— Нет… — начала было она.
— Подожди!
Я вскочил и побежал к Аполлону. Надо же было куда-нибудь провалиться.
— Аполлон, — зашептал я лихорадочной скороговоркой, бросая перед ним семь рублей, остававшиеся всё время в моем кулаке, — вот твое жалованье; видишь, я выдаю; но зато ты должен спасти меня: немедленно принеси из трактира чаю и десять сухарей. Если ты не захочешь пойти, то ты сделаешь несчастным человека! Ты не знаешь, какая это женщина… Это — всё! Ты, может быть, что-нибудь думаешь… Но ты не знаешь, какая это женщина!..
Аполлон, уже усевшийся за работу и уже надевший опять очки, сначала, не покидая иглы, молча накосился на деньги; потом, не обращая на меня никакого внимания и не отвечая мне ничего, продолжал возиться с ниткой, которую всё еще вдевал. Я ждал минуты три, стоя перед ним, с сложенными à la Napoléon[19] руками. Виски мои были смочены потом; сам я был бледен, я чувствовал это. Но, слава богу, верно ему стало жалко, смотря на меня. Кончив с своей ниткой, он медленно привстал с места, медленно отодвинул стул, медленно снял очки, медленно пересчитал деньги и наконец, спросив меня через плечо: взять ли полную порцию? медленно вышел из комнаты. Когда я возвращался к Лизе, мне пришло на ум дорогой: не убежать ли так, как есть, в халатишке, куда глаза глядят, а там будь что будет.
Я уселся опять. Она смотрела на меня с беспокойством. Несколько минут мы молчали.
— Я убью его! — вскричал я вдруг, крепко хлопнув по столу кулаком, так что чернила плеснули из чернильницы.
— Ах, что вы это! — вскричала она, вздрогнув.
— Я убью его, убью его! — визжал я, стуча по столу, совершенно в исступлении и совершенно понимая в то же время, как это глупо быть в таком исступлении.
— Ты не знаешь, Лиза, что такое этот палач для меня. Он мой палач… Он пошел теперь за сухарями; он…

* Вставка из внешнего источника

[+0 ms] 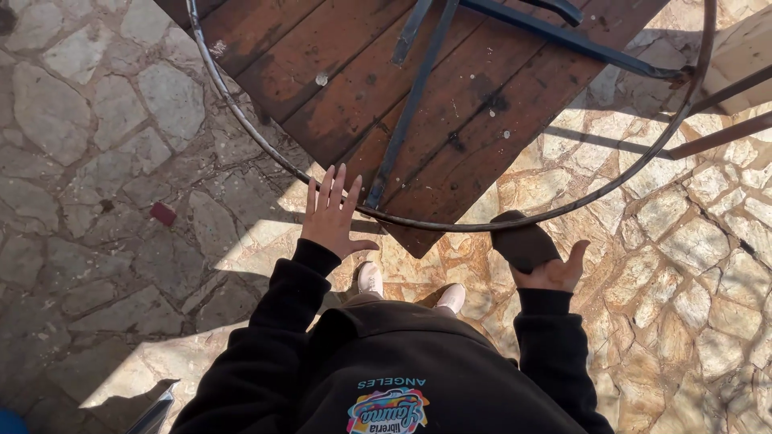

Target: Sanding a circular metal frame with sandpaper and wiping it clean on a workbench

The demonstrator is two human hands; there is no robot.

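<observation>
Stone paving (96,120), half in sun. Near: my white shoes (370,279). My right hand (551,273) is palm up, gripping a dark cloth (523,241) just under the metal ring (241,112). My left hand (331,217) is flat, fingers spread, holding nothing, at the ring's near edge. Far: wooden tabletop (338,72).

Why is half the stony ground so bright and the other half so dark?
Head view: hard sunlight glares on the pale stone paving at right, while the left lies in shade. The round metal ring casts thin line shadows. The left hand and the right hand, holding a dark cloth, look sharp, unblurred.
</observation>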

И вдруг я разразился слезами. Это был припадок. Как мне стыдно-то было между всхлипываний; но я уж их не мог удержать. Она испугалась.

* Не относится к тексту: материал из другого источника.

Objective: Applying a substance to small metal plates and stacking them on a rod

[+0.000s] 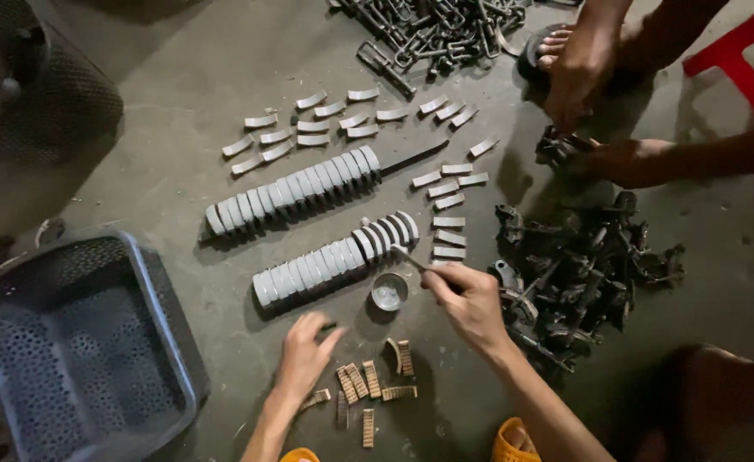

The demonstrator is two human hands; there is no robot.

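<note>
My right hand [473,301] pinches a thin brush-like stick [411,257], its tip over the near row of grey curved pads [334,257] threaded on a rod. A small round metal cup [389,291] sits just left of that hand. My left hand [307,352] rests on the floor, fingers spread, touching nothing clearly; several small brown ridged strips [368,379] lie beside it. A second row of grey pads [296,187] lies farther away on a dark rod.
Loose grey pads [317,127] are scattered beyond the rows. A pile of dark metal parts [578,265] lies at right, another [433,30] at top. Another person's hands [599,128] work at the upper right. A perforated grey crate [77,342] stands at left.
</note>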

— Что с вами! что это с вами! — вскрикивала она, суетясь около меня.
— Воды, подай мне воды, вон там! — бормотал я слабым голосом, сознавая, впрочем, про себя, что я очень бы мог обойтись без воды и не бормотать слабым голосом. Но я, что называется,
Она подала мне воды, смотря на меня как потерянная. В эту минуту Аполлон внес чай. Мне вдруг показалось, что этот обыкновенный и прозаический чай ужасно неприличен и мизерен после всего, что было, и я покраснел. Лиза смотрела на Аполлона даже с испугом. Он вышел, не взглянув на нас.
— Лиза, ты презираешь меня? — сказал я, смотря на нее в упор, дрожа от нетерпения узнать, что она думает.
Она сконфузилась и не сумела ничего ответить.
— Пей чай! — проговорил я злобно. Я злился на себя, но, разумеется, достаться должно было ей. Страшная злоба против нее закипела вдруг в моем сердце; так бы и убил ее, кажется. Чтоб отмстить ей, я поклялся мысленно не говорить с ней во всё время ни одного слова. «Она же всему причиною», — думал я.
Молчание наше продолжалось уже минут пять. Чай стоял на столе; мы до него не дотрогивались: я до того дошел, что нарочно не хотел начинать пить, чтоб этим отяготить ее еще больше; ей же самой начинать было неловко. Несколько раз она с грустным недоумением взглянула на меня. Я упорно молчал. Главный мученик был, конечно, я сам, потому что вполне сознавал всю омерзительную низость моей злобной глупости, и в то же время никак не мог удержать себя.
— Я оттуда… хочу… совсем выйти, — начала было она, чтобы как-нибудь прервать молчанье, но, бедная! именно об этом-то и не надо было начинать говорить в такую и без того глупую минуту, такому, и без того глупому, как я, человеку. Даже мое сердце заныло от жалости на ее неумелость и ненужную прямоту. Но что-то безобразное подавило во мне тотчас же всю жалость; даже еще подзадорило меня еще более: пропадай всё на свете! Прошло еще пять минут.
— Не помешала ли я вам? — начала она робко, чуть слышно, и стала вставать.